L’Autorité a relevé qu’en agissant de la sorte, le fabricant avait unilatéralement limité la liberté commerciale de ses distributeurs agréés en les privant de la possibilité de toucher un plus grand nombre de consommateurs. En outre, cette interdiction a limité la liberté des consommateurs éloignés d’un point de vente de faire jouer la concurrence intra-marque entre distributeurs agréés, et en conséquence de bénéficier de prix moins élevés.

Une sanction pécuniaire de 900.000 euros a été prononcée par l’Autorité à l’encontre du fabricant, ainsi qu’une injonction de procéder, dans un délai de 3 mois, à la régularisation des contrats, afin d’y prévoir en des termes clairs que ses distributeurs ont la possibilité de recourir à la vente par internet.

Ce faisant, cette décision s’inscrit dans la droite ligne de la jurisprudence de la CJUE relative à la vente sur internet, et notamment l’arrêt Pierre Fabre du 13 octobre 2011, par lequel il a été précisé que la clause d’un contrat de distribution sélective, interdisant aux distributeurs agréés de vendre les produits sur internet, constitue une restriction caractérisée de concurrence par objet, à moins que cette clause ne soit objectivement justifiée.

Inconstitutionnalité des dispositions de l’article L631-5 du code du commerce qui conféraient au tribunal la faculté de se saisir d’office aux fins d’ouverture de la procédure de redressement judiciaire

Aux termes de l’article L631-5 alinéa 1 du code de commerce : « Lorsqu’il n’y a pas de procédure de conciliation en cours, le tribunal peut également se saisir d’office ou être saisi sur requête du ministère public aux fins d’ouverture de la procédure de redressement judiciaire ».

Le Conseil constitutionnel a déclaré contraires à la Constitution, pour méconnaissance des exigences de l’article 16 de la Déclaration de 1789, les mots « se saisir d’office » des dispositions de cet article du Code de commerce (Cons. Const., 7 décembre 2012, n°2012-286 QPC).

Le Conseil constitutionnel a en effet constaté que la loi ne fixe aucune garantie ayant pour objet de s’assurer qu’en se saisissant d’office, le tribunal ne préjuge pas de sa position lorsque, à l’issue de la procédure contradictoire, il sera appelé à statuer sur le fond du dossier au vu de l’ensemble des éléments versés aux débats par les parties.
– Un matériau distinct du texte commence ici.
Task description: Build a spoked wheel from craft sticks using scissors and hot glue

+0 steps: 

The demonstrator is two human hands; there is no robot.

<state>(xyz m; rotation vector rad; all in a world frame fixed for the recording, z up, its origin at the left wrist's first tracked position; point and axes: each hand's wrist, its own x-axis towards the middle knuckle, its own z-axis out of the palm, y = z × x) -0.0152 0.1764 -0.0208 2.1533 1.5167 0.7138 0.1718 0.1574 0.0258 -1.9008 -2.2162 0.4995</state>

La déclaration d’inconstitutionnalité de ces dispositions a pris effet à compter du 8 décembre 2012, date de publication de la décision.

Elle est applicable à tous les jugements d’ouverture de redressement judiciaire rendus postérieurement au 8 décembre 2012.

Réponse de la DGCCRF sur le prix de référence à appliquer durant les soldes précédées de ventes privées

La détermination du prix de référence sur lequel appliquer la réduction de prix pendant les périodes des soldes saisonniers lorsque ceux-ci sont précédés de ventes privées, était source d’interrogations lorsque le commerçant souhaitait prendre comme référence le prix le plus bas antérieurement pratiqué au cours des 30 derniers jours, comme l’y autorise l’Arrêté du 31 décembre 2008 relatif aux annonces de réduction de prix à l’égard du consommateur.

La DGCCRF a indiqué de manière explicite, dans une brochure qu’elle a publiée au mois de novembre 2012, que dans une telle hypothèse, le prix de référence trouvant à s’appliquer aux opérations de soldes saisonniers doit être le prix appliqué pendant les ventes privées, lorsque celles-ci se sont tenues au cours des 30 jours précédant le début des soldes.

Il en résulte que la réduction de prix à appliquer pendant les soldes saisonniers sera calculée sur le prix déjà réduit appliqué lors des ventes privées.